This proves nothing of any use, since the first probe was done in the UK, and the more recent one in Australia.
From TFS: "The older users had more than 4x the friends each, on average, than the young."
They've also had a lifetime of real life social networking (not the online kind) to boost the level of friends and acquaintances they would like to keep in contact with.
Young people are very cliquey with their behaviour in regards to friends. When I was in school, I could've counted my true friends on my fingers. When I went out into the world and bounced jobs for a couple years, I met many more interesting people that I remained friends with after the jobs had come and gone.
Also, do we really need another article to tell us that the older people in society are less hip to the social network scams?
I'm thinking that a lot of people add folks they don't know into their friends' pile for the applications, esp. games. After all, Mafia Wars and the like are rigged to get you more in-game "power" (more defense, offense, etc) with the larger number of friends you add (and then subsequently add into your "Mafia", or "Neighbors", or "Crew").
Quo usque tandem abutere, Nimbus, patientia nostra?
Who doesn't want to be friends with a rubber ducky. Anyone raised on that nefarious propaganda brain-washing show, 'Sesame Street' knows to sing "Rubber ducky! You're the one! You make bathtime so much fun! Rubber ducky, you're the only one for me!" I mean who wouldn't want to be friends with a rubber ducky? It's much more meaningful a relationship than anyone you knew from High School.
http://www.beanleafpress.com
I personally have 2 accounts. I use one strictly for games where I will accept any and all takers. I post to lists to increase my numbers and can see from 20 to hundreds of requests per day. That account has no real data.
My other REAL account only has REAL friends and Family. I scrutinize every request and all personal settings are very tight as to only allow friends to see the data. I'd consider myself an 'older' user @ +40. From what I have seen, this is not uncommon.

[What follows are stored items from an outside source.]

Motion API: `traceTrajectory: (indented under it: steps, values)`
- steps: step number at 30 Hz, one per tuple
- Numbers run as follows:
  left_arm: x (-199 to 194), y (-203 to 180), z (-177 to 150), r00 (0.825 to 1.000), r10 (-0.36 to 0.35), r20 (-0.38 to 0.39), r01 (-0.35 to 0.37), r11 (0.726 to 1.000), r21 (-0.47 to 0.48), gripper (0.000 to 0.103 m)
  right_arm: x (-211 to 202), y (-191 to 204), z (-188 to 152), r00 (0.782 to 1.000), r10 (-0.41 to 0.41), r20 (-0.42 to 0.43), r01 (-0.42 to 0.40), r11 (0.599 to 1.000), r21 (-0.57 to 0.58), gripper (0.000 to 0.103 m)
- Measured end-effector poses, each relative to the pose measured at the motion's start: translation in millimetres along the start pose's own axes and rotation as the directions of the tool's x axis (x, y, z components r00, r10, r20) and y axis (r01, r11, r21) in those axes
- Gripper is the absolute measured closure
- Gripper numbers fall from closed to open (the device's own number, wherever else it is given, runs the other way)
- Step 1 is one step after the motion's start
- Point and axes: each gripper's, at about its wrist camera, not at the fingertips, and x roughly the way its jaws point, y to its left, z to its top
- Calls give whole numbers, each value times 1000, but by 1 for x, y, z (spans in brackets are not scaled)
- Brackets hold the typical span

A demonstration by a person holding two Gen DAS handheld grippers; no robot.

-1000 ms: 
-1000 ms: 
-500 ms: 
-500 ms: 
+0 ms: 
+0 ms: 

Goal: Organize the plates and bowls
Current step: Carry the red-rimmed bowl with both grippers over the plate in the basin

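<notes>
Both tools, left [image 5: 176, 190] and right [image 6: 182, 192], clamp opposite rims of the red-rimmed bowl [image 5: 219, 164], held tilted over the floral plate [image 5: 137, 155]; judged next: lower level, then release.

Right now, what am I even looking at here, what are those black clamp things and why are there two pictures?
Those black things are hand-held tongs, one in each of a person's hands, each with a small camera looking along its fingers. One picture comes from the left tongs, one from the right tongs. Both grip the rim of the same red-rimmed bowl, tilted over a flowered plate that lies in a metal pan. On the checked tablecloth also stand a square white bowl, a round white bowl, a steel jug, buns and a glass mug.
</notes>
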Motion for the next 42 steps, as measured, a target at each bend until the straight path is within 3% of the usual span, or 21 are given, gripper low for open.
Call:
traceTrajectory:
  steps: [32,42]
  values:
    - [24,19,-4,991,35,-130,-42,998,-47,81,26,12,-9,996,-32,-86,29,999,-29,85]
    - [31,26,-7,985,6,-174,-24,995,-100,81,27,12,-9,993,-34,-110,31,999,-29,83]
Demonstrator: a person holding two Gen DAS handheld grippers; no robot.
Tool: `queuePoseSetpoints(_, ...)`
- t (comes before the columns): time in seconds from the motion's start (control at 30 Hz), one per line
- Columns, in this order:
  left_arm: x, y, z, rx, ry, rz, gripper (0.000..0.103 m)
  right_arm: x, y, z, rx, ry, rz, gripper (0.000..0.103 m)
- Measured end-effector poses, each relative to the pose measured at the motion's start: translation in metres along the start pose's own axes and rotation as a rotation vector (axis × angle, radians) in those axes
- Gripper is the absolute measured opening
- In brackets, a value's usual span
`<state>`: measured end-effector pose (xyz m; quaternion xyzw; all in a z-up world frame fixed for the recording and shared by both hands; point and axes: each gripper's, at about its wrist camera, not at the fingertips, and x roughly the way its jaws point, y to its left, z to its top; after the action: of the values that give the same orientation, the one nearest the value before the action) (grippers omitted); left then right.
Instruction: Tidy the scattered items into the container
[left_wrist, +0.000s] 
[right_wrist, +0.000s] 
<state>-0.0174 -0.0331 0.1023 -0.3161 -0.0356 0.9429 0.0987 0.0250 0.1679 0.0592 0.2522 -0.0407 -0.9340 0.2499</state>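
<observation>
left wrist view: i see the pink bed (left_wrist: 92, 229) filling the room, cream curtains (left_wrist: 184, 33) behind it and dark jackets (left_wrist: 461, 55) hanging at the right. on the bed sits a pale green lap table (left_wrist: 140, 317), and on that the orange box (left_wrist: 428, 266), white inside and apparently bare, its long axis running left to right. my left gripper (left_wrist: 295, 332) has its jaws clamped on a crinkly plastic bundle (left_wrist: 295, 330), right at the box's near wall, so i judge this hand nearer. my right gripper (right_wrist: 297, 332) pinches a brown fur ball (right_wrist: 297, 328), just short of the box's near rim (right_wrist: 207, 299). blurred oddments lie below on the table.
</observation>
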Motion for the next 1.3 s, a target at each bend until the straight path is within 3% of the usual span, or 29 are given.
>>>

How about not putting stuff up on social media sites that you wouldn't want posted on a bulletin board at the local laundromat? Why on earth would I post my DOB, address, phone number there for example??
I Am My Own Worst Enemy
That's why I don't use my real contact info for my Mafia Wars account . . . I'm not sure why anyone would.
I was sure I knew that duck! Now that little bastard know all about me...
I'd probably accept anyone who cares enough to "friend" me, whether I know them or not. Mark me in the 43.5%, a guy who once accepted a friend request from "Some Pencils" and a random girl in Arizona (thousands of miles from me) just because she was a girl. What are these people going to find out... my hometown? My college? My favorite tv shows? Who cares? I don't think I'm really stalker material, and iIf my favorite movies are that important to some guy writing a corporate spambot, whatever, he can have it. He can't even find my address or my phone number on facebook, two things I consider more personal, and _those_ you can already find in any phonebook site.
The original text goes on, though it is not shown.